How Antivaxxers Got to Newsom

In The Politics of Autism, I analyze the discredited notion that vaccines cause autism. This bogus idea can hurt people by allowing disease to spread.  The antivaxxers have clout because many of them are affluent and educatedAs Dr. Paul Offit says, "These people are educated just well enough to make terrible decisions for their children."

The California Medical Assn., the main sponsor of the bill, paid Republican strategist Mike Madrid to lead a social media campaign in July aimed at boosting pro-vaccination messages on social media, recruiting parents to join in.
“The goal was to change the narrative,” Madrid said. “We had to show the loud voices were a fringe movement.”
The opposition had its own plan: lobby First Partner Jennifer Siebel Newsom.
Opponents approached her at a public event and later secured a meeting with her chief of staff. Parents against the bill said they hoped that Siebel Newsom would be sympathetic to their cause. Siebel Newsom declined to comment on her involvement, while the governor would only say to reporters that “everyone has opinions.”
In a tweet, Newsom called for changes, to the dismay of Assembly Speaker Anthony Rendon.
In an interview with The Times two days later, Rendon said his house felt “blindsided.”
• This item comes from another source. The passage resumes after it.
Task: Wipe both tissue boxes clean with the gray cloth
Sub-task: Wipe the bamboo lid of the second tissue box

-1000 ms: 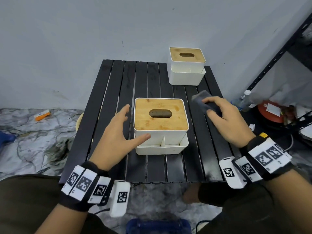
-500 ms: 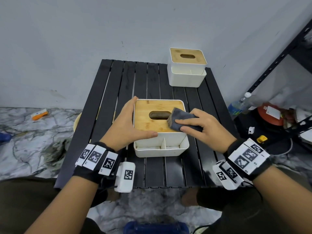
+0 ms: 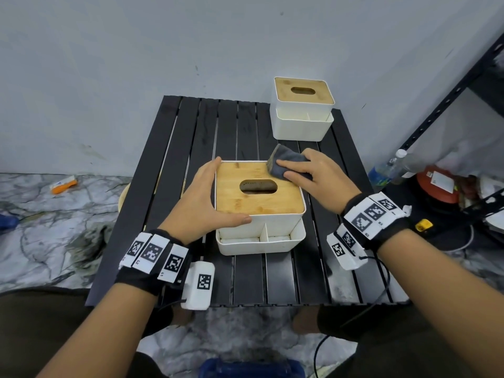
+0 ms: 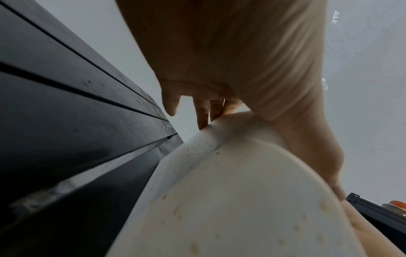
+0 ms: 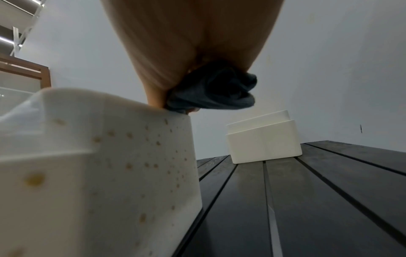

“Our caucus was taken by surprise by the governor’s tweet,” he said.
Some in the Assembly went so far as to compare the governor to President Trump, who routinely airs his feelings on Twitter, sources said. Others said Newsom’s actions showed a disconnect with legislators and a lack of understanding of concerns for their safety as they debated the bill.
They also questioned his absence from the negotiating table and why his office failed to communicate with Pan.
“There were so many people speaking up that it became a collective concern,” said one legislator, who declined to be identified to speak freely about the situation. “It was a disappointment.”
In the Senate, some Democrats were concerned that Newsom had gone back on his word. Others, who represent dozens of vaccine skeptics in wealthy Los Angeles enclaves, were less critical of the governor. Understanding Pan’s frustrations, they agreed to follow his lead with a second bill, SB 714, which included changes he negotiated with the governor’s office.